Update: Proton worldwide outage caused by Kubernetes migration, software change (link)

  • Kid@sh.itjust.worksOPM
    link
    fedilink
    English
    arrow-up
    51
    ·
    13 days ago

    Apparently was not related to a cyber attack, as stated in status page (https://status.proton.me/)

    We have resolved all service outages, and the situation has been stable for some time. We have identified the root cause of the problem, implemented a fix, and are now monitoring the results. Jan 09, 2025 - 19:27 CET

  • Mango@lemmy.dbzer0.com
    link
    fedilink
    English
    arrow-up
    19
    ·
    13 days ago

    It was honestly just down for about 2 hours. I hate how you can find out about the status of proton services being down faster on their reddit subreddit than on proton’s status page…

    Proton’s official response on the outage via reddit (wish they would move to lemmy):

    Earlier today at around 4PM Zurich, the number of new connections to Proton’s database servers increased sharply globally across Proton’s infrastructure.

    This overloaded Proton’s infrastructure, and made it impossible for us to serve all customer connections. While Proton VPN, Proton Pass, Proton Drive/Docs, and Proton Wallet were recovered quickly, issues persisted for longer on Proton Mail and Proton Calendar. For those services, during the incident, approximately 50% of requests failed, leading to intermittent service unavailability for some users (the service would look to be alternating between up and down from minute to minute).

    Normally, Proton would have sufficient extra capacity to absorb this load while we debug the problem, but in recent months, we have been migrating our entire infrastructure to a new one based on Kubernetes. This requires us to run two parallel infrastructure at the same time, without having the ability to easily move load between the two very different infrastructures. While all other services have been migrated to the new infrastructure, Proton Mail is still in middle of the migration process.

    Because of this, we were not able to automatically scale capacity to handle the massive increase in load. In total, it took us approximately 2 hours to get back to the state where we could service 100% of requests, with users experiencing degraded performance until then. The service was available, but only intermittently, with performance being substantially improved during the second hour of the incident, but requiring an additional hour to fully resolve.

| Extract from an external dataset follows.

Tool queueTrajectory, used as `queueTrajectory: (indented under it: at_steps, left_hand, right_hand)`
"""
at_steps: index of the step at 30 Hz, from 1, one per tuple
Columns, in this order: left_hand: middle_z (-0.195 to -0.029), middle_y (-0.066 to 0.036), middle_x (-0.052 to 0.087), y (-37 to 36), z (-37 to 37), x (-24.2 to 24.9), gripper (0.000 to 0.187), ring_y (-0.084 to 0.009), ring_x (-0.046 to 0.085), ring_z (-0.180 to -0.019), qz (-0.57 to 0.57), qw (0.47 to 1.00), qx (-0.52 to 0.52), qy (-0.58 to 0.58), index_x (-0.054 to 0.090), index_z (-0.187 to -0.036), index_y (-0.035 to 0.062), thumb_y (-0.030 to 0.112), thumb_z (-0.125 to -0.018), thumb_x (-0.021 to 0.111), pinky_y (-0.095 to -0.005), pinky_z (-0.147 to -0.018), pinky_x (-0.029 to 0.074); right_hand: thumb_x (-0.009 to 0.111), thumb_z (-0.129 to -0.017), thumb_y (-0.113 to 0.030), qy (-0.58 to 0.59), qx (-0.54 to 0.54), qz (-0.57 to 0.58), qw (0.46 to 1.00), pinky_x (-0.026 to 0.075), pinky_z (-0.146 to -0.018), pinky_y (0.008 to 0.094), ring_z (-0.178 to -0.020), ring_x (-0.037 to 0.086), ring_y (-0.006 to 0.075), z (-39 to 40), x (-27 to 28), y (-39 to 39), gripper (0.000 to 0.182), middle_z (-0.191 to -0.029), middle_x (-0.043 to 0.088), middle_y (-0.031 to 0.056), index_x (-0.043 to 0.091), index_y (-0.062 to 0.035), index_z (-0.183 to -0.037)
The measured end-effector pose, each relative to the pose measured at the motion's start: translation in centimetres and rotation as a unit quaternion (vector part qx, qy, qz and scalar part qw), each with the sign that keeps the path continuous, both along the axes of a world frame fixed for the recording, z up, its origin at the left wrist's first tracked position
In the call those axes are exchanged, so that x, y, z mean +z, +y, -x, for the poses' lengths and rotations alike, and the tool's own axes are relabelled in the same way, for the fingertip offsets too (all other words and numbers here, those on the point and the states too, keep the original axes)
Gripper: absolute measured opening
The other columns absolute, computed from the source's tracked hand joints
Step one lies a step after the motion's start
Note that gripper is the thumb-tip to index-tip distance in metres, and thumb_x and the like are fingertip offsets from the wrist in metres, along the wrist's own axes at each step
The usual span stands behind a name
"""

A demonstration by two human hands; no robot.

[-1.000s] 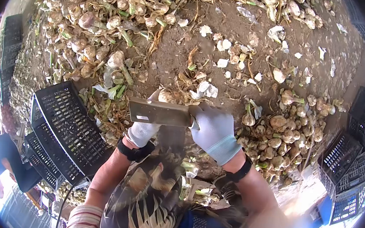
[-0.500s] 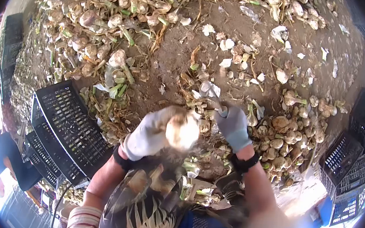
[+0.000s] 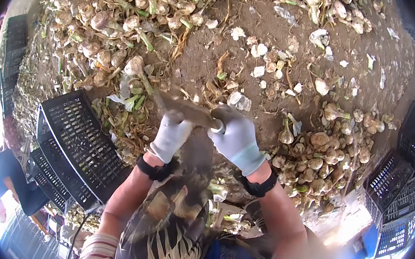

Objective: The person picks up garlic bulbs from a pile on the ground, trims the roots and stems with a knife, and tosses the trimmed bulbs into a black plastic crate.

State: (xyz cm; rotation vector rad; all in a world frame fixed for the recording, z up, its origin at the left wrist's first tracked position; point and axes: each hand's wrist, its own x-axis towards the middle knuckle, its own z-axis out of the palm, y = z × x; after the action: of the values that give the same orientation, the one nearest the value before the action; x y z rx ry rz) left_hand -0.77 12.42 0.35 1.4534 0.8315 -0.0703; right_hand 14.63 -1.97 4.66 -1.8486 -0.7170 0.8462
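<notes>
Both my hands wear pale gloves and meet low in front of me. My right hand (image 3: pixel 234 135) is closed around the handle end of a knife (image 3: pixel 194 113), whose flat brownish blade is blurred and points left. My left hand (image 3: pixel 171 136) has its fingers curled in, right at the blade's lower edge; what they hold, if anything, I cannot tell. Just beyond the blade lies a garlic bulb (image 3: pixel 135 66) with its stem on. A pale, shiny scrap (image 3: pixel 240 101) rests on the soil above my right hand.
A large heap of garlic with stems (image 3: pixel 123 14) spreads at upper left. Trimmed bulbs (image 3: pixel 326 157) are piled at right. Black plastic crates (image 3: pixel 82 146) stand at left, more crates (image 3: pixel 396 185) at far right. Another person (image 3: pixel 14 185) is at the left edge.
The garlic bulb seen in my left hand is gone from view. My right hand has moved left and the knife has swung to point left, bringing it against my left hand.
</notes>
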Motion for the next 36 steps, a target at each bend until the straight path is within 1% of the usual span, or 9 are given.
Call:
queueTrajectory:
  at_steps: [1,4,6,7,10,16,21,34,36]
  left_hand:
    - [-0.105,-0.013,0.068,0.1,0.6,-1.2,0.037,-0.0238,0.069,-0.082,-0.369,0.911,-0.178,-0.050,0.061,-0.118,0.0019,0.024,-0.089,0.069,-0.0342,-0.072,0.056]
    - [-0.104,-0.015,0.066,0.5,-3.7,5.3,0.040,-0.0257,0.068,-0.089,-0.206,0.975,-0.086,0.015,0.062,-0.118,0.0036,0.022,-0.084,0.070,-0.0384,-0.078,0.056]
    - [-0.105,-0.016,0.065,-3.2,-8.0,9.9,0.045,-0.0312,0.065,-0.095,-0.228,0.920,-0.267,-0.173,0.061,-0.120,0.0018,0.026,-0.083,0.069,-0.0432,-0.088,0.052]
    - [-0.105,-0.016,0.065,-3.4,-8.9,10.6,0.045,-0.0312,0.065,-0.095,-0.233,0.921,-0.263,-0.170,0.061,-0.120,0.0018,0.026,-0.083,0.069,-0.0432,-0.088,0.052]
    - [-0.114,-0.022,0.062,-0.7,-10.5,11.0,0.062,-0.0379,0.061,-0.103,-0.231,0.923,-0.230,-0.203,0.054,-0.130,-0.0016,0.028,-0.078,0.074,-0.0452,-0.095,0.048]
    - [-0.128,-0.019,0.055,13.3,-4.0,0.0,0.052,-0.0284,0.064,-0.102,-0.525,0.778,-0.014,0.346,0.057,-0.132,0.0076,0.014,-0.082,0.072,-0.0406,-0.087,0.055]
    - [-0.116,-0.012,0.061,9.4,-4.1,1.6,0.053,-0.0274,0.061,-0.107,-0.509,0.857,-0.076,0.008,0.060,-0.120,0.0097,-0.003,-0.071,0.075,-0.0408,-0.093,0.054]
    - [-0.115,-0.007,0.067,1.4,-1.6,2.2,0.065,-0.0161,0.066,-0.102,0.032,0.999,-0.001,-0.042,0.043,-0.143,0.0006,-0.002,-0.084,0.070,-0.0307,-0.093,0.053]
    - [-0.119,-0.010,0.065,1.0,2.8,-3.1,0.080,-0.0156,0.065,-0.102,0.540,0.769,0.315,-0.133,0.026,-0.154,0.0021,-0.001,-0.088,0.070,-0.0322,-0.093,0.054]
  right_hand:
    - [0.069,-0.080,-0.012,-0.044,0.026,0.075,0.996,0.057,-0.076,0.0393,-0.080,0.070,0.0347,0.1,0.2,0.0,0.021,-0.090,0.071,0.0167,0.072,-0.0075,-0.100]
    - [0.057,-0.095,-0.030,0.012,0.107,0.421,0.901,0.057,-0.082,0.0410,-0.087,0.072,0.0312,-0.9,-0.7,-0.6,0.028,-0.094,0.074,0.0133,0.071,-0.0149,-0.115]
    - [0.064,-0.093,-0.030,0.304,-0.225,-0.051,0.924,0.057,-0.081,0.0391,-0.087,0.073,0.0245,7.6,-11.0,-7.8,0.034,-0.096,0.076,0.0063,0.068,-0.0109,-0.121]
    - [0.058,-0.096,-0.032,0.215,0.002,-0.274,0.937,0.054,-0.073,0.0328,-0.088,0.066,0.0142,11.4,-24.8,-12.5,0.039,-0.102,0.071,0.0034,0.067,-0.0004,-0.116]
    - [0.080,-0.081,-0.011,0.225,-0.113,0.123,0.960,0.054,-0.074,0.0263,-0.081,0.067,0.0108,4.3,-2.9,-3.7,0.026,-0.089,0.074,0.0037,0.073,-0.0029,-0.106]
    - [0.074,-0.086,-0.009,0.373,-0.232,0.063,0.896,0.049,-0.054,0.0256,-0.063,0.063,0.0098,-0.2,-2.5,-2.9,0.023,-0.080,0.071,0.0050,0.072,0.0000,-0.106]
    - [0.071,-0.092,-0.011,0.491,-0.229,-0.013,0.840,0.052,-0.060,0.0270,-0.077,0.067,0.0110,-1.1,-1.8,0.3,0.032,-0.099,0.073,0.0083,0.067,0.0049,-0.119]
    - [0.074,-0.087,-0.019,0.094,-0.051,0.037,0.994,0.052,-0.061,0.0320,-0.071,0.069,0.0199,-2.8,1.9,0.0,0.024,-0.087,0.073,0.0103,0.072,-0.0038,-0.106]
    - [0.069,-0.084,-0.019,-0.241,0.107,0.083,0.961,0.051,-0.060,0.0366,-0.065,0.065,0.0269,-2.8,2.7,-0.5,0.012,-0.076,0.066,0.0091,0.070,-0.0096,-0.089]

    A parallel investigation by our site reliability engineering team identified a software change that we suspected was responsible for the initial load spike. After this change was rolled back, database load returned to normal. This change was not initially suspected because a long period of time had elapsed between when this change was introduced and when the problem manifested itself, and an initial analysis of the code suggested that it should have no impact on the number of database connections. A deeper analysis will be done as part of our post-mortem process to understand this better.

    The completion of ongoing infrastructure migrations will make Proton’s infrastructure more resilient to unexpected incidents like this by restoring the higher level of redundancy that we typically run, and we are working to complete this work as quickly as possible.

    • ChapulinColorado@lemmy.world
      link
      fedilink
      English
      arrow-up
      8
      ·
      13 days ago

      I don’t use them, but I do work in tech and oopsies do happen even with a properly configured k8s set of clusters or well managed bare metal infrastructure and well trained engineers. A developer could not be fully aware of something as simple as logs going to a file being something that can bring down capacity due to evicted pods on k8s for example.

      It does sound like the post is beating around the bush on terms of what caused the outage, but if their post mortem acknowledged fully what it was and decent steps being taken to mitigate it, short and long term it could still be a lesson learned. Generally it’s not possible to just correct something that quickly on complex systems or environments that have been used to a certain workflow as much as customers and users would like (developers like anyone else make mistakes).

      Whether a noobie mistake on the code review process or something else if they are honest and clear it can still impress people willing to migrate. Using MS teams and O365 at work it feels like there is an intermittent outage every other month.